§ **SOURCE DATA**:
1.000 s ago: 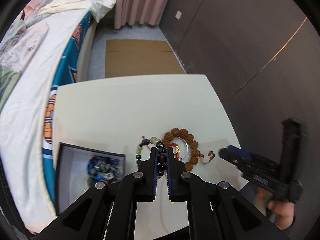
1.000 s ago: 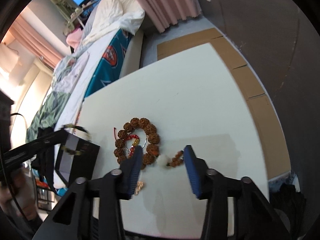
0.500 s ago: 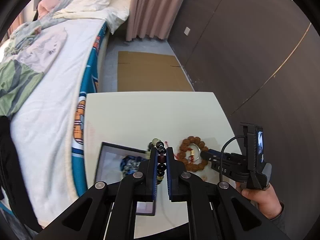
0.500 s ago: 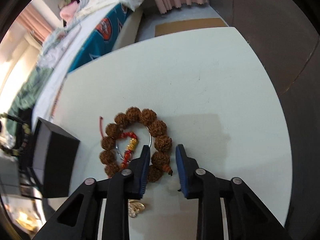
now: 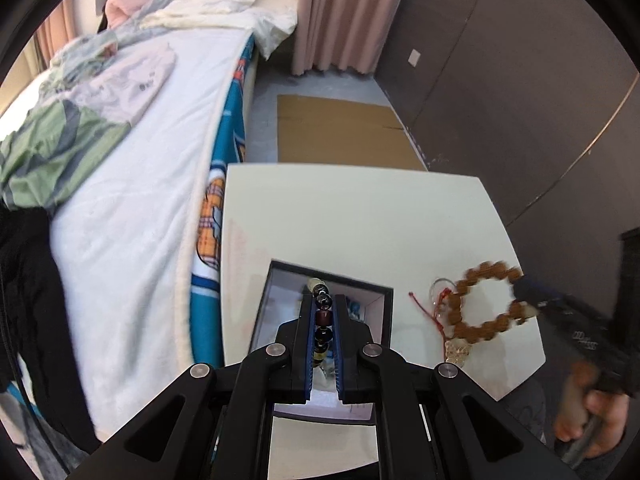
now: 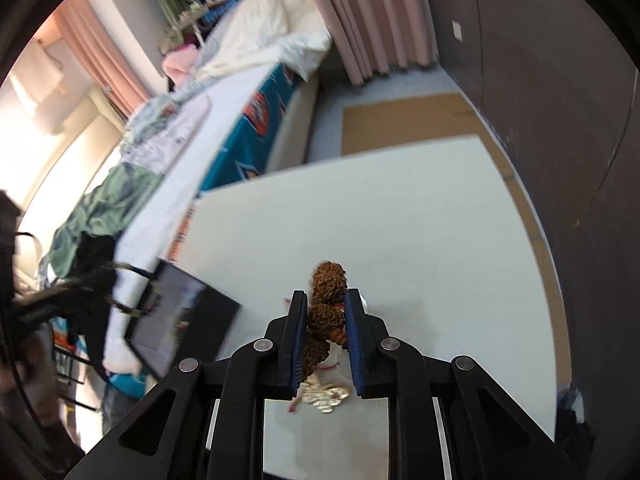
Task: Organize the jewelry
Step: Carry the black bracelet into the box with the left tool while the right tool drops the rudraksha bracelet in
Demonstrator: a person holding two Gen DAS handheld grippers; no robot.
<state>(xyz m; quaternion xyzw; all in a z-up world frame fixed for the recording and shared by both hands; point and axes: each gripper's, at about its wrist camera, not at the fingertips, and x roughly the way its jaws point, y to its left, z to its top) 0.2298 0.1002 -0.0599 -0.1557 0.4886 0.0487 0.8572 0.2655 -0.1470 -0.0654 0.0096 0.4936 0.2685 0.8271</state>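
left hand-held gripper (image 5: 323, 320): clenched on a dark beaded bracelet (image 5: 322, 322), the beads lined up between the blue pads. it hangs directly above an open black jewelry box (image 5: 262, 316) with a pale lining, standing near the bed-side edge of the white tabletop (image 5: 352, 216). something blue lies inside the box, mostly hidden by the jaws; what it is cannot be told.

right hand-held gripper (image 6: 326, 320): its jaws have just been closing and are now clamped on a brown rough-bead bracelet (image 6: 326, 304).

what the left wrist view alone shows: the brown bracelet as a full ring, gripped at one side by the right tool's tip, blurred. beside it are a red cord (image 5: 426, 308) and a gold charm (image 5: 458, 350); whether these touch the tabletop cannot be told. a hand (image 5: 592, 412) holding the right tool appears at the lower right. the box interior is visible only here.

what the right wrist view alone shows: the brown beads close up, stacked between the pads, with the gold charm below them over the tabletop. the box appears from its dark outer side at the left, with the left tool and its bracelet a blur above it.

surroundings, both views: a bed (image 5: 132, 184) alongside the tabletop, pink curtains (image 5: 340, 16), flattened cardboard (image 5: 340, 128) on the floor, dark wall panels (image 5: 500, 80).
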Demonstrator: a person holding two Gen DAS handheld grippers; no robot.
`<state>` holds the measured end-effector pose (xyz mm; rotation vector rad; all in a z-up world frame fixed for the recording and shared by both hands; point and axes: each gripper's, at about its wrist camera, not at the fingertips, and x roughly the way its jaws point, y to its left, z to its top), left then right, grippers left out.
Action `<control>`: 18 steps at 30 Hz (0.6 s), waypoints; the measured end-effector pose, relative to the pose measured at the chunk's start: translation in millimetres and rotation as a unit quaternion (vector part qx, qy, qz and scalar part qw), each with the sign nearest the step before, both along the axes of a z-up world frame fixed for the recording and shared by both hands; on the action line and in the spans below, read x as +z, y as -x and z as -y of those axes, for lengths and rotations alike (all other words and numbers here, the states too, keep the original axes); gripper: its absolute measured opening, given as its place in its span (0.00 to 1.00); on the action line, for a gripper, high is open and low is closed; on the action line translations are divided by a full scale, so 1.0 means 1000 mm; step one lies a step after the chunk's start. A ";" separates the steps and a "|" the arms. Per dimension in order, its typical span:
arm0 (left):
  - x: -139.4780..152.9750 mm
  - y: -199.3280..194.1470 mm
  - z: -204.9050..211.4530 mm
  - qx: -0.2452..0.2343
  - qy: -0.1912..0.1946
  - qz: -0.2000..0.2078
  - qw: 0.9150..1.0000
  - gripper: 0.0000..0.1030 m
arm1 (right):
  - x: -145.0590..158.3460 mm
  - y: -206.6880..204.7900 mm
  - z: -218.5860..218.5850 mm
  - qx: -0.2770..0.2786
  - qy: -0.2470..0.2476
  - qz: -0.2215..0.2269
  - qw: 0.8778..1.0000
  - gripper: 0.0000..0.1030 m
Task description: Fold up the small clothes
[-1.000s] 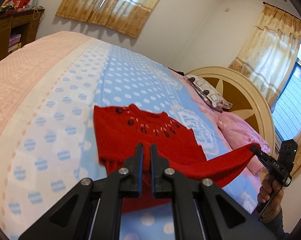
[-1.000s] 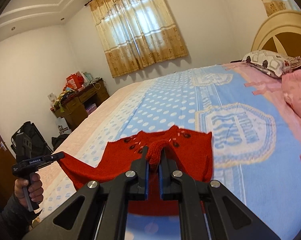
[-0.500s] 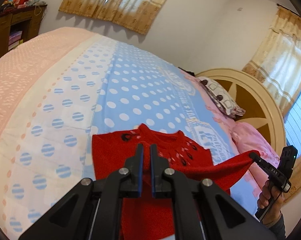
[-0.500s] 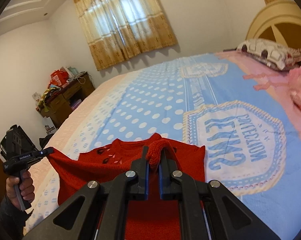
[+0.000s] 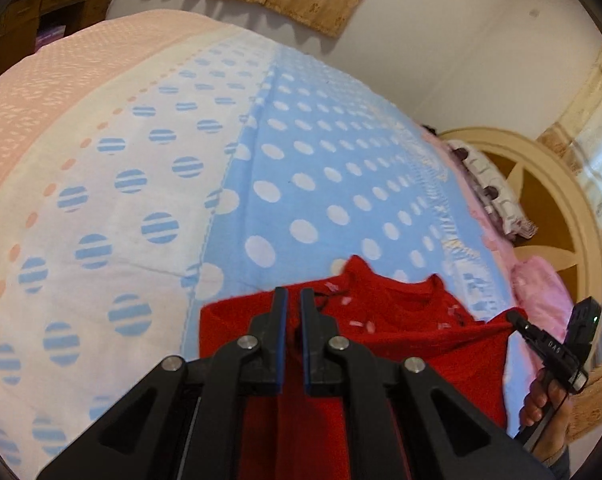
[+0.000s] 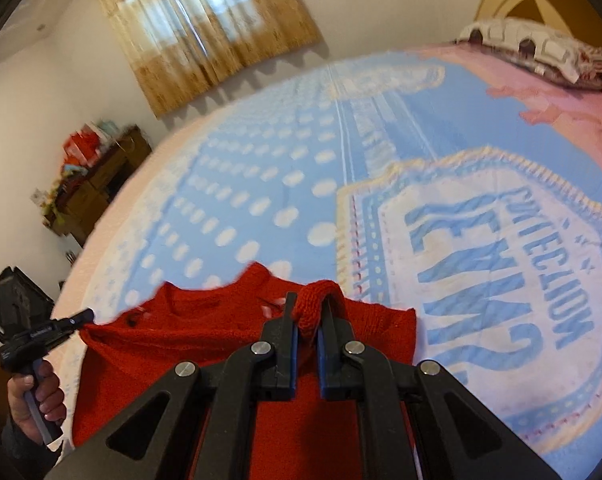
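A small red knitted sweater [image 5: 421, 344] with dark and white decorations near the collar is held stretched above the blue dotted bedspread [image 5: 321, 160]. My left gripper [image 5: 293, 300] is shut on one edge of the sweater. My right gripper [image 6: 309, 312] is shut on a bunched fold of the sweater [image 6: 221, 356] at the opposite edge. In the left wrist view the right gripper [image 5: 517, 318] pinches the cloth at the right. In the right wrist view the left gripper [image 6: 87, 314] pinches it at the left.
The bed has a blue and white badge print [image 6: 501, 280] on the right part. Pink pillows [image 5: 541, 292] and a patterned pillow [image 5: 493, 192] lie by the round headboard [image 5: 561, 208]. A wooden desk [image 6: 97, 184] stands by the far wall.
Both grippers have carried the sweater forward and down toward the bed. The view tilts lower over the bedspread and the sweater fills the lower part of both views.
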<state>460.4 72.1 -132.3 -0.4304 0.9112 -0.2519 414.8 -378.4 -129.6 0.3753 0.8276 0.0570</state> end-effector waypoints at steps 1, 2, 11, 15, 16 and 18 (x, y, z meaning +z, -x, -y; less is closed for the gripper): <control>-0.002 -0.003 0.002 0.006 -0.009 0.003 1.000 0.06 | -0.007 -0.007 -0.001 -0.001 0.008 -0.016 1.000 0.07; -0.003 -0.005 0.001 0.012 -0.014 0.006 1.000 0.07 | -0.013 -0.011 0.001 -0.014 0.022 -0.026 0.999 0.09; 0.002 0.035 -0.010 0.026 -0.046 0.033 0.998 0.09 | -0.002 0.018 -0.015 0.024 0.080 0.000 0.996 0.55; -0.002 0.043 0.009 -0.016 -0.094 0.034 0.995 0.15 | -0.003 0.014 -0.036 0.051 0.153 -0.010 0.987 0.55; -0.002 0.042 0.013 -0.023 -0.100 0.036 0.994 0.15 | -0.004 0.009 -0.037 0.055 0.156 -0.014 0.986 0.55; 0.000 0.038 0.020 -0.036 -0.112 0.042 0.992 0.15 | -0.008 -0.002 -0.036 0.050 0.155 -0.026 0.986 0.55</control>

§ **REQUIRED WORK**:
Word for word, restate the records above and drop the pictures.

§ **SOLUTION TO THIS PROBLEM**:
1.000 s ago: 
1.000 s ago: 
0.500 s ago: 
0.500 s ago: 
now: 
now: 
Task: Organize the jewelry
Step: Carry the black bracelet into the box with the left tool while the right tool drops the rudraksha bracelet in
Demonstrator: a person holding two Gen DAS handheld grippers; no robot.
<state>(xyz m; quaternion xyzw; all in a z-up world frame fixed for the recording and shared by both hands; point and axes: each gripper's, at about its wrist camera, not at the fingertips, and x roughly the way its jaws point, y to its left, z to its top) 0.2298 0.1002 -0.0599 -0.1557 0.4886 0.0487 0.8572 0.2655 -0.1470 -0.0654 0.0096 0.4936 0.2685 0.8271</state>
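left hand-held gripper (image 5: 323, 320): clenched on a dark beaded bracelet (image 5: 322, 322), the beads lined up between the blue pads. it hangs directly above an open black jewelry box (image 5: 262, 316) with a pale lining, standing near the bed-side edge of the white tabletop (image 5: 352, 216). something blue lies inside the box, mostly hidden by the jaws; what it is cannot be told.

right hand-held gripper (image 6: 326, 320): its jaws have just been closing and are now clamped on a brown rough-bead bracelet (image 6: 326, 304).

what the left wrist view alone shows: the brown bracelet as a full ring, gripped at one side by the right tool's tip, blurred. beside it are a red cord (image 5: 426, 308) and a gold charm (image 5: 458, 350); whether these touch the tabletop cannot be told. a hand (image 5: 592, 412) holding the right tool appears at the lower right. the box interior is visible only here.

what the right wrist view alone shows: the brown beads close up, stacked between the pads, with the gold charm below them over the tabletop. the box appears from its dark outer side at the left, with the left tool and its bracelet a blur above it.

surroundings, both views: a bed (image 5: 132, 184) alongside the tabletop, pink curtains (image 5: 340, 16), flattened cardboard (image 5: 340, 128) on the floor, dark wall panels (image 5: 500, 80).
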Demonstrator: a person holding two Gen DAS handheld grippers; no robot.
`<state>` holds the measured end-effector pose (xyz mm; rotation vector rad; all in a z-up world frame fixed for the recording and shared by both hands; point and axes: each gripper's, at about its wrist camera, not at the fingertips, and x roughly the way its jaws point, y to its left, z to its top), left then right, grippers left out.
Action `<control>`: 18 steps at 30 Hz (0.6 s), waypoints; the measured end-effector pose, relative to the pose measured at the chunk's start: translation in millimetres and rotation as a unit quaternion (vector part qx, qy, qz and scalar part qw), each with the sign nearest the step before, both along the axes of a z-up world frame fixed for the recording and shared by both hands; on the action line and in the spans below, read x as +z, y as -x and z as -y of those axes, for lengths and rotations alike (all other words and numbers here, the states too, keep the original axes); gripper: its absolute measured opening, given as its place in its span (0.00 to 1.00); on the action line, for a gripper, high is open and low is closed; on the action line translations are divided by a full scale, so 1.0 means 1000 mm; step one lies a step after the chunk's start. A ";" separates the steps and a "|" the arms. Per dimension in order, its typical span:
arm0 (left):
  - x: -139.4780..152.9750 mm
  - y: -199.3280..194.1470 mm
  - z: -204.9050..211.4530 mm
  - qx: -0.2452..0.2343
  - qy: -0.1912..0.1946
  - qz: -0.2000..0.2078
  - qw: 0.9150..1.0000
  - gripper: 0.0000..0.1030 m
arm1 (right):
  - x: -145.0590..158.3460 mm
  - y: -206.6880..204.7900 mm
  - z: -218.5860..218.5850 mm
  - qx: -0.2770..0.2786
  - qy: -0.2470..0.2476
  - qz: -0.2215..0.2269
  - qw: 0.8778..1.0000
  - gripper: 0.0000..0.1030 m
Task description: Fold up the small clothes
[-1.000s] 
[-1.000s] 
[-0.500s] 
[-0.500s] 
[+0.000s] 
[+0.000s] 
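A small red knitted sweater [image 5: 421, 344] with dark and white decorations near the collar is held stretched above the blue dotted bedspread [image 5: 321, 160]. My left gripper [image 5: 293, 300] is shut on one edge of the sweater. My right gripper [image 6: 309, 312] is shut on a bunched fold of the sweater [image 6: 221, 356] at the opposite edge. In the left wrist view the right gripper [image 5: 517, 318] pinches the cloth at the right. In the right wrist view the left gripper [image 6: 87, 314] pinches it at the left.
The bed has a blue and white badge print [image 6: 501, 280] on the right part. Pink pillows [image 5: 541, 292] and a patterned pillow [image 5: 493, 192] lie by the round headboard [image 5: 561, 208]. A wooden desk [image 6: 97, 184] stands by the far wall.
Both grippers have carried the sweater forward and down toward the bed. The view tilts lower over the bedspread and the sweater fills the lower part of both views.
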<state>460.4 72.1 -132.3 -0.4304 0.9112 -0.2519 414.8 -378.4 -129.6 0.3753 0.8276 0.0570</state> end-effector waypoints at steps 1, 2, 11, 15, 16 and 18 (x, y, z meaning +z, -x, -y; less is closed for the gripper): <control>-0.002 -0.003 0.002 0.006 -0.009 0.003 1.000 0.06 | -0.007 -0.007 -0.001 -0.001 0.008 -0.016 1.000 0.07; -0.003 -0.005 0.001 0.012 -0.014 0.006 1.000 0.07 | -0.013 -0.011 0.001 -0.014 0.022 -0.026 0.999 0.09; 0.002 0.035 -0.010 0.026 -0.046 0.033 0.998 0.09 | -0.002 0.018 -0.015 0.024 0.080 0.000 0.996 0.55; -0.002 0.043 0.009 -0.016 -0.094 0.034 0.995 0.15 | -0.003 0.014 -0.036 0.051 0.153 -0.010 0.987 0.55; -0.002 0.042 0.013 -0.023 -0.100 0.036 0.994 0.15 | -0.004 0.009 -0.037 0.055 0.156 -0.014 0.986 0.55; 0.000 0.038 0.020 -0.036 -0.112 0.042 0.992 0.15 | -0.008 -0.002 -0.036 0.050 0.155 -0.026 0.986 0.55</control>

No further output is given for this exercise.